:: Extracted records ::
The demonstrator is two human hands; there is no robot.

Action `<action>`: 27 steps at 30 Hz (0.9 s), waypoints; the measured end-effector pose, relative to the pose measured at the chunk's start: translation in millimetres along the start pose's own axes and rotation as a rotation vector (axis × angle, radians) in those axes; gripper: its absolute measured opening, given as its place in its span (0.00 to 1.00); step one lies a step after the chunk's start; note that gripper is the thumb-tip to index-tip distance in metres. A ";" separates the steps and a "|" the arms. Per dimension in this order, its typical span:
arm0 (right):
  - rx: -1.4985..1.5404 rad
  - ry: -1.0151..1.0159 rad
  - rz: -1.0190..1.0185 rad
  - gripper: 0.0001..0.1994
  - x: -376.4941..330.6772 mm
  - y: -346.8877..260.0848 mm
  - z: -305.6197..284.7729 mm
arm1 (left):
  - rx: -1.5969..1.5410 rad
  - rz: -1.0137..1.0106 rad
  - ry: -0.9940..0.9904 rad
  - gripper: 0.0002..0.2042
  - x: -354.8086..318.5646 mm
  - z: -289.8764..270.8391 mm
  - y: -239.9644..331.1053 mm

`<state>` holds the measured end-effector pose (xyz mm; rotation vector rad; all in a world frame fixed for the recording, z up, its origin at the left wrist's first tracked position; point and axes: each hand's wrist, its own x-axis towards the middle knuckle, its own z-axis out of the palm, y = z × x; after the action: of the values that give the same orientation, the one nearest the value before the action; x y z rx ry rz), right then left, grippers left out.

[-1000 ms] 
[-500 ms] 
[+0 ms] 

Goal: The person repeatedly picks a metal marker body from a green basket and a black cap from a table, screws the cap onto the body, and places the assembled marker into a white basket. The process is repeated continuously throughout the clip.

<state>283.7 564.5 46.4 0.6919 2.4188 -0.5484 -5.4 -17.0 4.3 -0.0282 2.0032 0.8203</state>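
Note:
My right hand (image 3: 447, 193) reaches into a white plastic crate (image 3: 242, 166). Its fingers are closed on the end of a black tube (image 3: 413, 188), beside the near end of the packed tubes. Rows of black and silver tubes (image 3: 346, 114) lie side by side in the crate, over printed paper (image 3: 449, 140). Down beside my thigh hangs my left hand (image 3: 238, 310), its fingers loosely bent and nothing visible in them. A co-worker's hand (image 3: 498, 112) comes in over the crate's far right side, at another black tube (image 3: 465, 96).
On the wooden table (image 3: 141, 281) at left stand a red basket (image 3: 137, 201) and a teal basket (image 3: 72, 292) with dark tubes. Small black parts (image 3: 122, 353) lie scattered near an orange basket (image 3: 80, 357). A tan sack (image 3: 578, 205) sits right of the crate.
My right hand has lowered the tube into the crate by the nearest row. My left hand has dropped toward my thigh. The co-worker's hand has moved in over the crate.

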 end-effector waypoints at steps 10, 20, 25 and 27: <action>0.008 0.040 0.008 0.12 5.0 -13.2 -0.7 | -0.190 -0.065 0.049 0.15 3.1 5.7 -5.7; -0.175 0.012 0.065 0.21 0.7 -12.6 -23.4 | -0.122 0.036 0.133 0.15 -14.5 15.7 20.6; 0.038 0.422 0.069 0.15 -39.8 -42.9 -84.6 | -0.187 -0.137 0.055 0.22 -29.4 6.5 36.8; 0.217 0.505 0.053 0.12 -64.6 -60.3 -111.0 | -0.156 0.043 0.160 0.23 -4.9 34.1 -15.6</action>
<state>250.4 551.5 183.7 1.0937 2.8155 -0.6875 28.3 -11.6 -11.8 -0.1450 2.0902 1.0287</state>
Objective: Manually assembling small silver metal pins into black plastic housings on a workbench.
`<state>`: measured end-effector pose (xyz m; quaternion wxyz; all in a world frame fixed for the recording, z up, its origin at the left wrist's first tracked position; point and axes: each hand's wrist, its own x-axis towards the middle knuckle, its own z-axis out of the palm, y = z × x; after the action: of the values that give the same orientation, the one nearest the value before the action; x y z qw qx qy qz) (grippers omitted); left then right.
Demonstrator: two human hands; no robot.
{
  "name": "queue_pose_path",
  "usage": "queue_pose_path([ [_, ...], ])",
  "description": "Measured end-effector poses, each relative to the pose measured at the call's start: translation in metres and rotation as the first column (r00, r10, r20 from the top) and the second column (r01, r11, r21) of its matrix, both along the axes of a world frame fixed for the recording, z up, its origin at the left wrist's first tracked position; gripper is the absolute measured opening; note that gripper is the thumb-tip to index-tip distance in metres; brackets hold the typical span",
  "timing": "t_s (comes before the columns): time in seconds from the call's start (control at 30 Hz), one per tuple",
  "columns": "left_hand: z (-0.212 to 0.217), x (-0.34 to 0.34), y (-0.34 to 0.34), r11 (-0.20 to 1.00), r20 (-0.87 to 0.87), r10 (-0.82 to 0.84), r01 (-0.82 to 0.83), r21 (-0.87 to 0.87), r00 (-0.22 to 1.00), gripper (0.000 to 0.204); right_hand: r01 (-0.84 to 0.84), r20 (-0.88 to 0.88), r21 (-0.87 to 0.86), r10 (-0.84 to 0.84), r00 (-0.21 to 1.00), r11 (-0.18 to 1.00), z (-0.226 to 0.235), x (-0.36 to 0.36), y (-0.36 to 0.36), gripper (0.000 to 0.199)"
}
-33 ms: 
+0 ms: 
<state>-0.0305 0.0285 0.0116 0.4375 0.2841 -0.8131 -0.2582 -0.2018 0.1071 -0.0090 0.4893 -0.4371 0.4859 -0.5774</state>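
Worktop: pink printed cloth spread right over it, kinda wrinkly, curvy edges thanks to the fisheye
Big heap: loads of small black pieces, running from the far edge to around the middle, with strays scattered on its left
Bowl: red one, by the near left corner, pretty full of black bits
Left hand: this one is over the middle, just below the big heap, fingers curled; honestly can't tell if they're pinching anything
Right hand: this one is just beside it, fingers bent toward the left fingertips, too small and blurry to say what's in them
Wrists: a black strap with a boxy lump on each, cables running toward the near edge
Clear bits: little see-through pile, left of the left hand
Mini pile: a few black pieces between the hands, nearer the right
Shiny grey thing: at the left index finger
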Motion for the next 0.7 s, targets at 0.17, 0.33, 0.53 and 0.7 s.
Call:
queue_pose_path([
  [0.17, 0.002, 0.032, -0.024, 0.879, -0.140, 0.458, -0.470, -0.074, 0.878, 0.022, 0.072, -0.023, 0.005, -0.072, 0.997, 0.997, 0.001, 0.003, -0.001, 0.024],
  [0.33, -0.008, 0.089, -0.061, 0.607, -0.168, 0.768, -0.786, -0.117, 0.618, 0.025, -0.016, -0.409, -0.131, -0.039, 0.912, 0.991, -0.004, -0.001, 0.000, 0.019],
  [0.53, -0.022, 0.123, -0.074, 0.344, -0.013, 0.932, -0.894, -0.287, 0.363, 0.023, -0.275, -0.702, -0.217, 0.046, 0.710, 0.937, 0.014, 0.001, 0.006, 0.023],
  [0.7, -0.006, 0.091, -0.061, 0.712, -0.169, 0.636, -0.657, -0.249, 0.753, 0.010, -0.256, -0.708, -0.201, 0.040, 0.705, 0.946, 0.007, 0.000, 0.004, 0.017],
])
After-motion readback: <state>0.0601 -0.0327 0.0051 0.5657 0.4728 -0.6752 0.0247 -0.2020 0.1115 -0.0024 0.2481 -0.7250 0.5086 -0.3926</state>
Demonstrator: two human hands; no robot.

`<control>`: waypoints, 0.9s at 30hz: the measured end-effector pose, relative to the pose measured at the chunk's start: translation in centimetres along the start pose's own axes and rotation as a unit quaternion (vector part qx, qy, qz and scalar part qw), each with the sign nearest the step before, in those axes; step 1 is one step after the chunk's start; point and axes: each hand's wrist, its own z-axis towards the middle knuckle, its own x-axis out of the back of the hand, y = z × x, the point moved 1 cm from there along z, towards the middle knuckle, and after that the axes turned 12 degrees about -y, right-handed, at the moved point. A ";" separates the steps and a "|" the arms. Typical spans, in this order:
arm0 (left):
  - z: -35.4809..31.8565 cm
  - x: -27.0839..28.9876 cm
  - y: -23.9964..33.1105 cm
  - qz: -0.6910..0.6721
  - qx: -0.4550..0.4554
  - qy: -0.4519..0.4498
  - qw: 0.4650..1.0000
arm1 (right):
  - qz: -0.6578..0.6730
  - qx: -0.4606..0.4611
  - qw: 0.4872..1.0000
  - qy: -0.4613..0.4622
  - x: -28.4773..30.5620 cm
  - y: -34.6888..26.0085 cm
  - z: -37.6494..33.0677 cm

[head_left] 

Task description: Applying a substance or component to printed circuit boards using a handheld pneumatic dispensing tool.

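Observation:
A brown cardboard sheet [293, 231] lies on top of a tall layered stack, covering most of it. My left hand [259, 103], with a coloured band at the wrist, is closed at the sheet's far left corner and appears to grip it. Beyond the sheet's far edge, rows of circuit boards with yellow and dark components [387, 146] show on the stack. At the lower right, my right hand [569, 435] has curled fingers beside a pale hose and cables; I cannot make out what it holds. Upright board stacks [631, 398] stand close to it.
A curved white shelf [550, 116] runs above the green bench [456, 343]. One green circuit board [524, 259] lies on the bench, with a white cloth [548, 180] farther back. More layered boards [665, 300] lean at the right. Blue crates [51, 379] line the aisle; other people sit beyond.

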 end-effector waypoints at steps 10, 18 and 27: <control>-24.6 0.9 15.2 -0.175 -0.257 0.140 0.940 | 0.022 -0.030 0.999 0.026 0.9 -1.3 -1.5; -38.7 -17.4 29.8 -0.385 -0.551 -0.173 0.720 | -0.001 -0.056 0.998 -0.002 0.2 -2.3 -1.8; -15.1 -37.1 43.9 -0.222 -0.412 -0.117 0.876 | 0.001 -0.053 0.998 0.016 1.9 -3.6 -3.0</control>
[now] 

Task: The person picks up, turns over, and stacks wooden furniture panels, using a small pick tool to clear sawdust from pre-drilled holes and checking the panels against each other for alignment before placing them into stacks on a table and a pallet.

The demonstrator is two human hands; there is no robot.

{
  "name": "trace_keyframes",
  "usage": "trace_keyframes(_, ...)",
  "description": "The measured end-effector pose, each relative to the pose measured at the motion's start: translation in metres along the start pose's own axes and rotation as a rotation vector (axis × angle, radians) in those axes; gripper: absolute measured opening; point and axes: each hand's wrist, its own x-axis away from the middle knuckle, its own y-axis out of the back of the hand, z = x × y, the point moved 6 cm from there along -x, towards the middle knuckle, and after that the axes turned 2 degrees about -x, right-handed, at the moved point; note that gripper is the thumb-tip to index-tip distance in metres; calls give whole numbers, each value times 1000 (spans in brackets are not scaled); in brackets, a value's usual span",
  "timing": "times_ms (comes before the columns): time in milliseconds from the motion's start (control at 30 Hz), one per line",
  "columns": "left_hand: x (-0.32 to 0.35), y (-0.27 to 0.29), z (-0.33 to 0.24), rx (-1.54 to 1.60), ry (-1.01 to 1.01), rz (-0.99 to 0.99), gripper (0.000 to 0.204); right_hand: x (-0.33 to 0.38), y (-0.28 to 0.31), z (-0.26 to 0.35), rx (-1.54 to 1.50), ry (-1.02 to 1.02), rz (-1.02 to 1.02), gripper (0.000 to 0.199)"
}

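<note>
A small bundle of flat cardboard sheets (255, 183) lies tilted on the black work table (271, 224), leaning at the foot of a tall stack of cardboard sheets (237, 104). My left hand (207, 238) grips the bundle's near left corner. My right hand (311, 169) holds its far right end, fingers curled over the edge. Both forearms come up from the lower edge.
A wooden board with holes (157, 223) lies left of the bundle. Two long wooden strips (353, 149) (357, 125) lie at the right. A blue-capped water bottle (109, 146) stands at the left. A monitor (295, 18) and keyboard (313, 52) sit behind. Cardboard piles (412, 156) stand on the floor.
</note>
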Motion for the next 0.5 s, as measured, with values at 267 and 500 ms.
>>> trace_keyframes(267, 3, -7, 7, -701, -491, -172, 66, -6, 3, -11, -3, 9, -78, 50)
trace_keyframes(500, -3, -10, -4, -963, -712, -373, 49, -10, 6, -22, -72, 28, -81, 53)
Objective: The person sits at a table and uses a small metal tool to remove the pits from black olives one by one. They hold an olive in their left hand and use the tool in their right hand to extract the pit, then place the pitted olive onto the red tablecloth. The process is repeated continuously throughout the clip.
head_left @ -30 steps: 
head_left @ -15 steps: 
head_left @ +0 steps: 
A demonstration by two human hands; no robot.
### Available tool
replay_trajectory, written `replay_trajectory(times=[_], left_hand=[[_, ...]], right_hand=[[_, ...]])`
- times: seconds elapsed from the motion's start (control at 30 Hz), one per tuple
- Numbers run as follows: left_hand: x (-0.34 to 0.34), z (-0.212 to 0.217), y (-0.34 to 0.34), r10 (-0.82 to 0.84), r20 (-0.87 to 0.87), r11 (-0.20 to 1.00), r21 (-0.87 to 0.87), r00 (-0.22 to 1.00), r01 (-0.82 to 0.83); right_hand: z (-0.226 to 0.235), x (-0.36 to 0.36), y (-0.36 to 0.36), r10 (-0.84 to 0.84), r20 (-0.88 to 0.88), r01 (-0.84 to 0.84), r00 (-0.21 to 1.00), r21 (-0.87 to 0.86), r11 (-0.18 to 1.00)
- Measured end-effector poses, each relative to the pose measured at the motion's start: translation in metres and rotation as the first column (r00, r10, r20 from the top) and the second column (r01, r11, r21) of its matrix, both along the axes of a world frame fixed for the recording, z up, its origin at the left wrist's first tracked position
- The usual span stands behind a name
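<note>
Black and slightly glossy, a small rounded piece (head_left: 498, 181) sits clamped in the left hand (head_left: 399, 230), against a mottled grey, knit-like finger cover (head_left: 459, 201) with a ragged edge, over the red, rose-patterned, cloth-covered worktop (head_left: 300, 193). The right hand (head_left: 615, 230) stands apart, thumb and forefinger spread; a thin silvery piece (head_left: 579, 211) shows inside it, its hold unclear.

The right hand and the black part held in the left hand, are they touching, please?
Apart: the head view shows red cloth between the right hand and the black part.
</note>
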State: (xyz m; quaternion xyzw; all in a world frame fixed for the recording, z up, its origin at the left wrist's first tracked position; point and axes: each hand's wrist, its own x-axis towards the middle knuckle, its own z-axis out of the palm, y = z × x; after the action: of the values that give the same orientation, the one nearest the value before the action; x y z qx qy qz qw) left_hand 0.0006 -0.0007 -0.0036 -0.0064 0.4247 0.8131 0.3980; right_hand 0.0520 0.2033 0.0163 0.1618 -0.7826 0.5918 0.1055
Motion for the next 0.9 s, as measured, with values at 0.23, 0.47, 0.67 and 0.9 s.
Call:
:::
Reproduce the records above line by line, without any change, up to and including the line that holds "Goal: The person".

[Solution]
The demonstrator is two human hands; there is no robot.

Action `<action>`: 27 steps at 30 Hz (0.9 s), waypoints; the measured end-effector pose, relative to the pose measured at the chunk's start: translation in millimetres along the start pose's own axes and rotation as a rotation vector (axis × angle, radians) in those axes; gripper: its absolute measured opening, given as its place in its span (0.00 to 1.00); step one lies a step after the chunk's start; note that gripper is the thumb-tip to index-tip distance in metres. A ";" separates the steps and a "|" the arms. Per dimension in this order, its typical span:
arm0 (right):
  - rx: -1.4985..1.5404 rad
  - ry: -1.0151..1.0159 rad
  - rz: -1.0190..1.0185 rad
  - gripper: 0.0001..0.1994
  - x: -376.4941..330.6772 mm
  - y: -346.8877..260.0848 mm
  - z: -305.6197..284.7729 mm
arm1 (left):
  - rx: -1.5969..1.5410 rad
  - rz: -1.0137..1.0106 rad
  - ry: -0.9940..0.9904 rad
  - gripper: 0.0002..0.2042
  - x: -354.8086..318.5646 mm
  - z: -289.8764..270.8391 mm
  - y: -239.9644..331.1053 mm

`<state>` holds the measured end-effector pose (xyz mm; rotation vector rad; all in a world frame fixed for the recording, z up, its origin at the left wrist's first tracked position; point and axes: each hand's wrist, its own x-axis towards the middle knuckle, its own z-axis out of the palm, y = z × x; after the action: of the values that give the same orientation, the one nearest the value before the action; x y z rx ry rz), right then left, grippers left out.

[-1000 ms] 
[-500 ms] 
[+0 ms] 

Goal: The person repeatedly picks a metal marker body from a green basket and a black cap from a table, screws the cap onto the body, and places the assembled marker into a white basket. The process is repeated continuously throughout the clip.

Work on the answer has been completed.